When dealing with categorical variables in the standard library LightGBM of Gradient Boosting Decision Tree, which is a standard in machine learning. The LightGBM version at the time of writing is 2.3.0.
There are at least three ways to specify a categorical variable, but at the time of writing (3) dtype ='category'
seems to be good. (1) (2) is also popular, but UserWarning appears; has it been de-encouragement recently?
lgb_train = lgb.Dataset(X_train, y_train, categorical_feature=['A'])
X_train
is pandas.DataFrame
and 'A'
is the column name of the categorical variable.
UserWarning appears:
python3.7/site-packages/lightgbm/basic.py:1243: UserWarning: Using categorical_feature in Dataset.
warnings.warn('Using categorical_feature in Dataset.')
Yes, I specified categorical_feature in the Dataset, what?
gbm = lgb.train(params,
lgb_train,
categorical_feature=['A'],
)
UserWarning:
python3.7/site-packages/lightgbm/basic.py:1247: UserWarning: categorical_feature in Dataset is overridden.
New categorical_feature is ['A']
Well, is it unencouragement to set categorical_feature here? If you set both Dataset
in (1) andtrain ()
in (2), UserWarning will not be possible, but I feel that it is uselessly duplicated.

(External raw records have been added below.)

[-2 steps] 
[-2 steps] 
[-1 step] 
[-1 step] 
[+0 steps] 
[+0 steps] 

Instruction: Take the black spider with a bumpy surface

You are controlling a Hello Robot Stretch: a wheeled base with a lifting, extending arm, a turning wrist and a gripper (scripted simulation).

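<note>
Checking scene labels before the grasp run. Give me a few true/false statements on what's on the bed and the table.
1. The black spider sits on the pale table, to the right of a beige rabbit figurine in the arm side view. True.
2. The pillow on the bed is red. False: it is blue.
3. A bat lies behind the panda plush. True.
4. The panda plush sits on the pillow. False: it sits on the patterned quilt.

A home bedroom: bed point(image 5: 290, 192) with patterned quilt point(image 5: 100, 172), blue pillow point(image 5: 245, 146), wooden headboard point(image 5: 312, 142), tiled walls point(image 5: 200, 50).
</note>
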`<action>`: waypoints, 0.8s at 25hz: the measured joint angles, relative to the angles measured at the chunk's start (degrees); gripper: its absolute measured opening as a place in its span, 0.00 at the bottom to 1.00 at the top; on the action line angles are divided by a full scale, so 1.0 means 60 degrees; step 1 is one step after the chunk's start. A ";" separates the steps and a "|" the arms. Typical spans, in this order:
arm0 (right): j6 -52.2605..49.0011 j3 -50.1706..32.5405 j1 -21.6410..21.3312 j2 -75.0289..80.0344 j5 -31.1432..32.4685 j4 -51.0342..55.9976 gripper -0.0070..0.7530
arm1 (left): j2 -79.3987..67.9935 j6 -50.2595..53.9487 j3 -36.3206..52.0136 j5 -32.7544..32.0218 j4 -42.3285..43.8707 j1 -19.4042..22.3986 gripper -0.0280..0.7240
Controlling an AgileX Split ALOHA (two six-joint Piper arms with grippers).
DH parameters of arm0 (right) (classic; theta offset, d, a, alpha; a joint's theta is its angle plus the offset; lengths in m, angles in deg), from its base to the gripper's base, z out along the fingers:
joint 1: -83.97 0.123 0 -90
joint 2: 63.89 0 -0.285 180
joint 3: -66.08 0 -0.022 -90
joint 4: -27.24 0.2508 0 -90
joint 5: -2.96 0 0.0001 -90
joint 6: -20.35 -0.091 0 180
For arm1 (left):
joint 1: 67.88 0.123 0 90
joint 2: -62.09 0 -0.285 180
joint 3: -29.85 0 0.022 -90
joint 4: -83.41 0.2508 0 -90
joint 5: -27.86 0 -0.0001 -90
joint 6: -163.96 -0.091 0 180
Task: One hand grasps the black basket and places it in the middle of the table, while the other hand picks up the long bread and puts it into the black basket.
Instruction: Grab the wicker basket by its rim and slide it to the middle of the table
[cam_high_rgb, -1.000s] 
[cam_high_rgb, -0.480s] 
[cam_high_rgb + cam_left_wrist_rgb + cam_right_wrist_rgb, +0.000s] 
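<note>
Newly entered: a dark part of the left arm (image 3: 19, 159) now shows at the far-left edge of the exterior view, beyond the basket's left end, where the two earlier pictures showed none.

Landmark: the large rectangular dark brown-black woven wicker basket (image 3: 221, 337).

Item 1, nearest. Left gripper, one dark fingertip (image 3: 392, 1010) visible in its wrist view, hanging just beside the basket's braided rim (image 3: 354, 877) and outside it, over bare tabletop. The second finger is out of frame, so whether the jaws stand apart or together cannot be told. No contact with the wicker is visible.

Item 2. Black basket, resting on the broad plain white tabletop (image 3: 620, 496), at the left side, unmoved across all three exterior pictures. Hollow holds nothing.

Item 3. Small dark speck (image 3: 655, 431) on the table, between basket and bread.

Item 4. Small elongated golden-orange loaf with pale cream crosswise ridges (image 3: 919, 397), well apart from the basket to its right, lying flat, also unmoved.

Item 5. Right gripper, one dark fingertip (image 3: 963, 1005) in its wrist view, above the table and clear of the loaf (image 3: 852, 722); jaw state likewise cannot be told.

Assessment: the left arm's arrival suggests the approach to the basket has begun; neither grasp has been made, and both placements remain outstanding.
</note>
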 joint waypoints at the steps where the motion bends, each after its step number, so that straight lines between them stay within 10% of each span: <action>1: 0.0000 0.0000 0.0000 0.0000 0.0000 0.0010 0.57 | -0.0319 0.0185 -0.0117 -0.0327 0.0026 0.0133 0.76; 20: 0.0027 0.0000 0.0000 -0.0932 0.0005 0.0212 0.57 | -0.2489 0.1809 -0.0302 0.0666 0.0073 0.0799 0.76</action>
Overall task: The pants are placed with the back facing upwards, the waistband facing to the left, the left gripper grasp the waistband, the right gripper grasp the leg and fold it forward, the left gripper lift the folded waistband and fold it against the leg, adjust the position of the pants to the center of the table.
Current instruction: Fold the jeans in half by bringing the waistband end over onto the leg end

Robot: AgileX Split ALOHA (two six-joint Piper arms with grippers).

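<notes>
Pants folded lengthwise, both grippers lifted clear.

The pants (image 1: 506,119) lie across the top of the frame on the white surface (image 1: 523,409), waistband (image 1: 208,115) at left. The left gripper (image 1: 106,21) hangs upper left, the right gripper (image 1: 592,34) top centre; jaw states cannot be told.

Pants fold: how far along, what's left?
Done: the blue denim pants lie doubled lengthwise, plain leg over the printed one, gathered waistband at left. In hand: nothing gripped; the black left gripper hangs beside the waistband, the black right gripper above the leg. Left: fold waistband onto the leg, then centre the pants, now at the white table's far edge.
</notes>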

X_train['A'] = X_train['A'].astype('category')
With this, UserWarning does not appear. If you set it to category type first, you do not have to specify categorical_feature twice in train and validation as in the case of (1). The category type uses a reasonably small integer type internally, so it's also RAM friendly. This looks good.
It is unknown when this UserWarning began to appear and whether it will continue. I wrote this article because I couldn't find any information on the net. It seems to be a recent change.